The inflation rate for June was announced earlier this month, and it was 9.1 percent. This was up from 8.6 percent at the end of May, after the inflation rate fell to 8.3 percent at the end of April. The Federal Reserve had announced early in 2022 that interest rate hikes would be in order to try to tame inflation rates that had reached around seven percent in the first months of the year.
Those on the Federal Reserve Board also signaled that there will be more interest rate hikes to come. Although the Fed had hiked the rates by three-quarter percentage points in early July, the inflation rate was higher than expected. This created the need for hiking the interest rate by the same amount of points today.
Some have speculated that the Fed may eventually raise the interest rate by one full percentage point, or a 100-point basis.
Chairman Jerome Powell told the press that the Fed is “strongly committed to returning inflation to its two percent objective.” Powell also hinted that the next meeting of the Fed may also require a three-quarter percentage point in the near future but this decision “ultimately hinges on upcoming economic data.”
There has been great debate across the country since the White House seems to have preemptively posted a blog article critics say changes the definition of “recession.” The widely-accepted definition – the one that is typically found in economics textbooks – holds that a recession takes place after two consecutive quarters show negative economic growth. However, critics say the White House “spun” the definition ahead of expected negative reports on Q2 economic data.

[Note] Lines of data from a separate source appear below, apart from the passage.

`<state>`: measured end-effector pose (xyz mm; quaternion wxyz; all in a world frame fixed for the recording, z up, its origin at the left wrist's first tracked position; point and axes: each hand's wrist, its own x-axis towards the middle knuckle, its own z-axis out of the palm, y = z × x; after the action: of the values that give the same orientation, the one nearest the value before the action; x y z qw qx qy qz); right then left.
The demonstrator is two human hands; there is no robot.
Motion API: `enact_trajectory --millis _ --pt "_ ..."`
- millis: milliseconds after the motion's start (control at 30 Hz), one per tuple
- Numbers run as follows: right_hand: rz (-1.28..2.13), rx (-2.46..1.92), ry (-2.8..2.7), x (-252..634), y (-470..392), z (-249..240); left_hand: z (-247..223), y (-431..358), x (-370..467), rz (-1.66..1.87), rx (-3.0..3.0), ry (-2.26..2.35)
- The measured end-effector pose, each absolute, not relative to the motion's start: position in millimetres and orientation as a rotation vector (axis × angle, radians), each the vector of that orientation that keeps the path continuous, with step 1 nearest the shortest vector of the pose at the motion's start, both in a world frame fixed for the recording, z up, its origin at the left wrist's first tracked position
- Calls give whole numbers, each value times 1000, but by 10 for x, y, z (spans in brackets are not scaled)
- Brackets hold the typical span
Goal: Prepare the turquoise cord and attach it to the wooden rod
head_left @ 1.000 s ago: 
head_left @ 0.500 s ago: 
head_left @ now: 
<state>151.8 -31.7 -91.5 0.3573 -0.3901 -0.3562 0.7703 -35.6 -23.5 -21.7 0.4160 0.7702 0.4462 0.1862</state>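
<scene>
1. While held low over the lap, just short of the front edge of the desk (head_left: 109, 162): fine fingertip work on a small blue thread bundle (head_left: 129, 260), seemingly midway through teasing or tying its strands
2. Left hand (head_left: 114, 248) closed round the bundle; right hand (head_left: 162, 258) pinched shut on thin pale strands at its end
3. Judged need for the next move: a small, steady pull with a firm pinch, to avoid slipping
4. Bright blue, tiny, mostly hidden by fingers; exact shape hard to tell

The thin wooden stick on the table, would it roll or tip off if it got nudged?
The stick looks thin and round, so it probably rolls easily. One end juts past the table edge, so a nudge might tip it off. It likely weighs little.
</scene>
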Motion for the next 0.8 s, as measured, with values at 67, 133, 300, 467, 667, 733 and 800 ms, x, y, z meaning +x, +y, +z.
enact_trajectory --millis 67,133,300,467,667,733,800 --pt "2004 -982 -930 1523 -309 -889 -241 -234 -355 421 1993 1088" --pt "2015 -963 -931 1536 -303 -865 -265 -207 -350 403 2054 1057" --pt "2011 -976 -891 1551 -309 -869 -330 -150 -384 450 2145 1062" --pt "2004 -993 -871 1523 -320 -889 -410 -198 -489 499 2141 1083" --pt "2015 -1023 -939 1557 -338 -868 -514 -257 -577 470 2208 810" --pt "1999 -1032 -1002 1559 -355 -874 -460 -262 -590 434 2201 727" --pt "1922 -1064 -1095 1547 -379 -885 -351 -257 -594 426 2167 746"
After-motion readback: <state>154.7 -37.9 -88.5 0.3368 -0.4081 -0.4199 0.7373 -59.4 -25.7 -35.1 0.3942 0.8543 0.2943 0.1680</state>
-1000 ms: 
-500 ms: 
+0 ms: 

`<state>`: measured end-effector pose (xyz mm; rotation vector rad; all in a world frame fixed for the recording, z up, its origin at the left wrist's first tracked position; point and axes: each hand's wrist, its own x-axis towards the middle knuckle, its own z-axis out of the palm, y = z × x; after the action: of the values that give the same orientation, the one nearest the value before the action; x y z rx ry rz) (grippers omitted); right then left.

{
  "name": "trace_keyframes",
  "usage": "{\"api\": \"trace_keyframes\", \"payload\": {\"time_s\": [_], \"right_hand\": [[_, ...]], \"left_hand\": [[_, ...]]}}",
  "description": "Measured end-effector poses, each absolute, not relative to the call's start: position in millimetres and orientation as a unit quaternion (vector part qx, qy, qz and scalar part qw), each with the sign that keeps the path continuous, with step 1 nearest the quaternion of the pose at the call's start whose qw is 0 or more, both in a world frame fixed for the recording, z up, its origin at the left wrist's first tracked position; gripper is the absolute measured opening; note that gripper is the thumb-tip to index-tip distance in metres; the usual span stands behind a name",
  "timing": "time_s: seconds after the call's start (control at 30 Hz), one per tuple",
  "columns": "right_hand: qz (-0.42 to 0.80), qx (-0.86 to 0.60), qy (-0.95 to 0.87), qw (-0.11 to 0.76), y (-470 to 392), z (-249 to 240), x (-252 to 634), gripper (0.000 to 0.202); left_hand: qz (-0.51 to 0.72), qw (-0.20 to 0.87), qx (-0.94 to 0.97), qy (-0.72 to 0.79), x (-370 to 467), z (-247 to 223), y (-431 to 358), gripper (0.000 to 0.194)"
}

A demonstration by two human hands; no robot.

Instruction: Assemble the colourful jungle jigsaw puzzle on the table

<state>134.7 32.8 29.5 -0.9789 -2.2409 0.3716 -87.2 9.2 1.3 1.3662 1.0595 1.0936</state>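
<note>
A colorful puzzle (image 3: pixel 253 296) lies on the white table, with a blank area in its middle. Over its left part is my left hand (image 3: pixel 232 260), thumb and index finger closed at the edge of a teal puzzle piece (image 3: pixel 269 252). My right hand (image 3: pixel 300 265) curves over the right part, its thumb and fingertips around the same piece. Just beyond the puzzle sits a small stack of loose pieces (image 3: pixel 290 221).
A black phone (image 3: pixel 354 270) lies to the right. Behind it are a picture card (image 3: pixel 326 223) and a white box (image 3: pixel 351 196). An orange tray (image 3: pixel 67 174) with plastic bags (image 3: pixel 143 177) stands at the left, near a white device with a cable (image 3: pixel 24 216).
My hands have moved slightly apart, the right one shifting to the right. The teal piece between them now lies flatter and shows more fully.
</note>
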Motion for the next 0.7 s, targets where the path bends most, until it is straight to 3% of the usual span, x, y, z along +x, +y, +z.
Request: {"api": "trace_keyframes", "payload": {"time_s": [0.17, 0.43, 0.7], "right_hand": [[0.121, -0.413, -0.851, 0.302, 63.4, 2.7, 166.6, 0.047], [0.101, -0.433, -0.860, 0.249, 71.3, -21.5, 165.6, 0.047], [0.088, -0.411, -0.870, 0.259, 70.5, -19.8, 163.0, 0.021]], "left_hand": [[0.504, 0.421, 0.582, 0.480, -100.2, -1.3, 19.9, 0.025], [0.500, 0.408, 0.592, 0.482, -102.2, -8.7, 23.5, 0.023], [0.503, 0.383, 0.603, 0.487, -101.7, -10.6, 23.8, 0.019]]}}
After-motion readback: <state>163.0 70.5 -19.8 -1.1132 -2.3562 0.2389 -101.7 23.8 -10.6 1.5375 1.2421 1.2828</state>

The United States’ economy has experienced a tumultuous year where the economy is concerned. Last August, reports about supply chain issues became a major headline. Shortly after these issues became public, the inflation rate began to soar. By the end of quarter one, inflation had surpassed eight percent. Inflation rates typically don’t include the price of food and fuel, which have also seen skyrocketing prices in recent months.
Although the unemployment rate holds steady at 3.6 percent, other areas of the American economy are in dire straits. Wages are up, but the scorching inflation rate is eating away at any wage gains Americans are receiving. Mortgage rates have hit 5.54 percent, doubling in the last year. Some credit card companies have yanked interest rates to twenty percent. This is especially frightening when many Americans have resorted to using credit cards to pay for everyday expenses, such as groceries and gas.

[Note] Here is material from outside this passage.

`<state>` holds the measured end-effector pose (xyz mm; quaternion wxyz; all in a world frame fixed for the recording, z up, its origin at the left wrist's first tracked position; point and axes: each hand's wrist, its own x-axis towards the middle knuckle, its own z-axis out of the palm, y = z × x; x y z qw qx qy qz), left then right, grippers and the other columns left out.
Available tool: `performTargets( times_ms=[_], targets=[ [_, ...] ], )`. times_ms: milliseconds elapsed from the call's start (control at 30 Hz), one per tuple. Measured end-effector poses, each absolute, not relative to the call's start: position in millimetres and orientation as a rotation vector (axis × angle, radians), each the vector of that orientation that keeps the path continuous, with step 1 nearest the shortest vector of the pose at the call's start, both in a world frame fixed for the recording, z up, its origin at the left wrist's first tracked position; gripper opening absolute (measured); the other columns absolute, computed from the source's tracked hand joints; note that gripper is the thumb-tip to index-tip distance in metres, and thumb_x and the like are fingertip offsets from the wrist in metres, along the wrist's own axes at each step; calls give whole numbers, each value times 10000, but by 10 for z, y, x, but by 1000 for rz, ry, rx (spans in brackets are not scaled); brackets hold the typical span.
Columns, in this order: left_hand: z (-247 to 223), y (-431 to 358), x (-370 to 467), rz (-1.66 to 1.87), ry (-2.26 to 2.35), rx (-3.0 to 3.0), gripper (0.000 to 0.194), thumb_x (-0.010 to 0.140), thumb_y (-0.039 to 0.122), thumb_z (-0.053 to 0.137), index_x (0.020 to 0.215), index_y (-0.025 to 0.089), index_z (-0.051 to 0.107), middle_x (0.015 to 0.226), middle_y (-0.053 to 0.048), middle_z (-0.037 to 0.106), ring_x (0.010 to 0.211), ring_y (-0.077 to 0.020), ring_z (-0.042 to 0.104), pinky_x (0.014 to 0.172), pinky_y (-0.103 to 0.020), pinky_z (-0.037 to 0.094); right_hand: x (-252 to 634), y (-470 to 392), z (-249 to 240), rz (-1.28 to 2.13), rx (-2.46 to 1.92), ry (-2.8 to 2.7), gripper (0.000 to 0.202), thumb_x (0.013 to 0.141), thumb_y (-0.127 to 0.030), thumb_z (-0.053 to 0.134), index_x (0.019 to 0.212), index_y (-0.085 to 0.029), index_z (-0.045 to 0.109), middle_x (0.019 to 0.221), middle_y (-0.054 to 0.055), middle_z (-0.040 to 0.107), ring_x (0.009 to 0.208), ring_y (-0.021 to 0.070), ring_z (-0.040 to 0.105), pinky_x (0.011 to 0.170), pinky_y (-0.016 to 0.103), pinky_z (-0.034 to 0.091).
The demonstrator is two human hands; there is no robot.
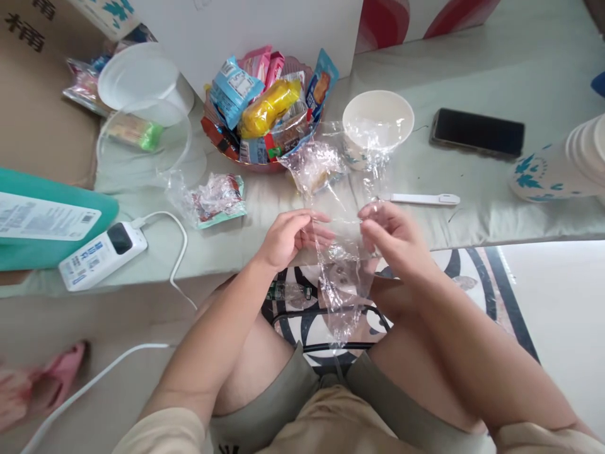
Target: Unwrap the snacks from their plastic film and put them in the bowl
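A clear, crinkled plastic bag (344, 243) hangs between my two hands at the front edge of the cloth-covered table. My left hand (293, 238) has its thumb and fingers closed on the bag's left side. On the opposite side, my right hand (393, 233) pinches the film between thumb and fingers. The lower part of the bag drapes over the edge toward my lap. Behind it stand a white paper bowl (377, 113) and a bowl (265, 166) heaped with wrapped snacks. A white plastic utensil or knife (425, 199) lies just beyond my right hand.
A black phone (477, 132) and stacked paper cups (558, 170) are at the right. On the left are a clear round lid (144, 142), a white tub (142, 82), a crumpled snack packet (220, 200), a white power bank (104, 255) with a cable and a green package (51, 217).
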<state>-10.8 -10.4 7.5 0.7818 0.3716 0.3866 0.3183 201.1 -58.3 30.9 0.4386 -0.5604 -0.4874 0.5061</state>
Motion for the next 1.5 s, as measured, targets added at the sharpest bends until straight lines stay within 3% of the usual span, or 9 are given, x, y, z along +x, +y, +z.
performTargets(
  times_ms=[100, 400, 667, 933, 1033, 1167, 1267, 1400, 1500],
  targets=[
    [59, -111, -117, 671, 800, 846, 516, 747, 577, 775, 1010, 134, 752, 835, -105, 820, 742, -234, 797, 630, -288, 626, 1987, -587, 298, 1371, -1419, -1331, 368, 830, -528, 735, 783, -197, 580, 581, -32, 556, 513, 91, 504, 485, 246, 390],
    [111, -163, -128, 554, 895, 999, 387, 864, 355, 703, 1223, 226, 637, 642, 19, 748, 520, -172, 715, 436, -226, 508, 2015, -606, 262, 1274, -1441, -1301, 207, 956, -402, 598, 1038, -214, 626, 488, -82, 533, 397, 98, 508, 407, 222, 381],
    [87, -55, -278, 574, 711, 839, 244, 748, 416, 817, 821, 200, 729, 673, -22, 765, 534, -202, 728, 466, -279, 549, 2114, -615, 161, 1044, -1191, -1421, 223, 995, -275, 523, 890, -257, 719, 768, 5, 692, 666, 133, 668, 641, 291, 544],
    [92, -19, -238, 718, 920, 1106, 369, 777, 528, 742, 686, 171, 762, 720, -73, 752, 651, -159, 670, 598, -264, 528, 2235, -624, 205, 970, -1088, -1676, 349, 960, -396, 513, 878, -248, 818, 1057, 86, 759, 965, 243, 718, 867, 416, 577],
    [96, -60, -217, 723, 969, 1272, 188, 702, 314, 829, 721, 171, 709, 754, -31, 725, 663, -126, 641, 617, -240, 501, 2224, -636, 163, 1007, -1197, -1533, 564, 1032, -502, 390, 708, -231, 764, 937, 90, 756, 927, 231, 715, 882, 416, 558],
    [110, -106, -220, 768, 847, 1219, 223, 683, 172, 788, 767, 186, 582, 880, -1, 696, 727, -122, 702, 650, -228, 543, 2153, -612, 136, 1058, -1234, -1278, 292, 841, -506, 764, 945, -256, 653, 1056, 55, 735, 1034, 211, 707, 908, 370, 571],
    [114, -110, -251, 842, 790, 1130, 347, 688, 173, 796, 922, 236, 548, 938, 35, 700, 693, -112, 724, 645, -226, 567, 2100, -600, 190, 1323, -1159, -1230, 571, 713, -423, 877, 1169, -273, 566, 1093, 51, 727, 960, 191, 717, 817, 337, 593],
    [117, -103, -293, 883, 748, 968, 733, 648, 286, 893, 1278, 347, 524, 1061, 12, 745, 754, -151, 761, 724, -278, 610, 2040, -624, 289, 1483, -1236, -1299, 205, 835, -362, 741, 858, -197, 622, 781, 19, 676, 703, 134, 647, 650, 279, 543],
    [121, -130, -271, 710, 709, 940, 607, 652, 367, 912, 1187, 235, 657, 1016, -73, 781, 851, -227, 776, 760, -327, 616, 1998, -641, 315, 1380, -1282, -1131, 148, 877, -335, 663, 885, -206, 592, 780, 2, 679, 681, 113, 634, 613, 249, 514]
  ],
)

This economic information presents conflicting information to financial experts. While unemployment numbers – and wage numbers – look good, many companies are announcing lay-offs and hiring freezes. Big tech is especially seeing these employment issues.

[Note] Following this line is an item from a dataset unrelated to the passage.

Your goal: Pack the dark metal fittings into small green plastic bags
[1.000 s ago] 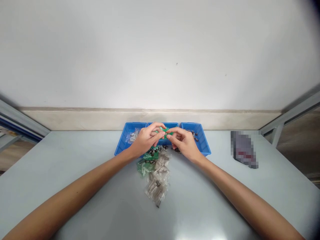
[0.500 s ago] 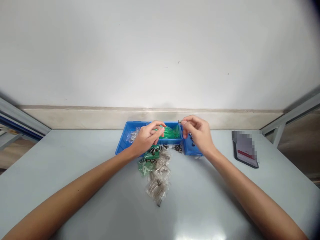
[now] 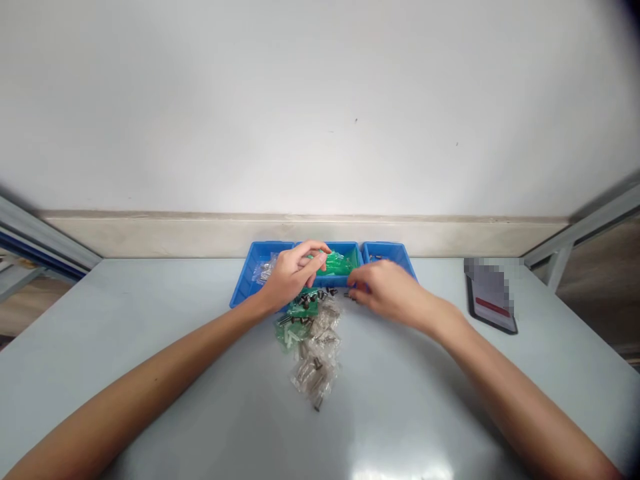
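Note:
My left hand point(image 3: 295, 272) hovers over the front of the middle blue bin point(image 3: 333, 282), fingers bent; what its fingertips hold, if anything, is too small to tell. Green packets point(image 3: 340, 264) lie inside that bin. My right hand point(image 3: 383, 288) is low over the table in front of the bins, its fingertips down at small dark screws point(image 3: 348, 295) that it partly hides. Its fingers are slightly blurred. Below my left hand lie a green bag point(image 3: 293, 332), loose dark screws point(image 3: 331, 291) and clear bags of metal parts point(image 3: 316, 373).
The left blue bin point(image 3: 243, 287) holds clear packets point(image 3: 265, 270). A right blue bin point(image 3: 405, 261), with small parts inside, stands behind my right hand. A phone point(image 3: 493, 310) lies on the table point(image 3: 165, 293) at the right. A wall point(image 3: 320, 120) rises behind.
My right hand has moved down and left from above the right bin to the screws on the table. The screw it held is no longer visible. My left hand has barely moved.

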The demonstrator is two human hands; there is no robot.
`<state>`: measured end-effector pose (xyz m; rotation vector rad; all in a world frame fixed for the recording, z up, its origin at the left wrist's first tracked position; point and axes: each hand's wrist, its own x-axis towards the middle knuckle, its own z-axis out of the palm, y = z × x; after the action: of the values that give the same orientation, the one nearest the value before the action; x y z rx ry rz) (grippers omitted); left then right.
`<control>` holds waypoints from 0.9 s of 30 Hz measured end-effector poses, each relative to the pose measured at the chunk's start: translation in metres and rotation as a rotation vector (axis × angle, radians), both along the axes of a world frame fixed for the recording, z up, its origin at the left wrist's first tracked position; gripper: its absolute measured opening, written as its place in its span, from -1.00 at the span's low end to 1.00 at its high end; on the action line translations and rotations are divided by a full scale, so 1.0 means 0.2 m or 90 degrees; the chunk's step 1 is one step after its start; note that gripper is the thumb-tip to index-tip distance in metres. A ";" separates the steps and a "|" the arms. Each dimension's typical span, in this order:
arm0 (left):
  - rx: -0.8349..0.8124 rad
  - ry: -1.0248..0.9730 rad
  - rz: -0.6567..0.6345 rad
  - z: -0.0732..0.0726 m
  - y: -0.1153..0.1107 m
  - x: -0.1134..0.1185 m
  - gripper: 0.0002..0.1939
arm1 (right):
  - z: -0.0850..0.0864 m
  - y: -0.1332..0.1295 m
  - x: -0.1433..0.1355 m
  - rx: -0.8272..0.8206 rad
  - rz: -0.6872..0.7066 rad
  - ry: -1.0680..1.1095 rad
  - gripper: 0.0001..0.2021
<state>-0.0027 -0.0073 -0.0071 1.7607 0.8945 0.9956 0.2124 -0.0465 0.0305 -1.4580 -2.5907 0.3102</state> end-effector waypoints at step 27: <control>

While Chairman Powell has said multiple times that the Fed is working to prevent a recession, Powell may not be able to navigate the “soft landing” that the Fed promised earlier this year. Powell told the press on Wednesday that the path to the soft landing had narrowed, and it may continue to do so.
Powell said, “We think it’s necessary to have growth slow down. We actually think we need a period of growth below potential in order to create some slack, so that the supply side can catch up.”
This remark may also be a way of softening the blow of the upcoming Q2 numbers, which are traditionally released in the first few days of August.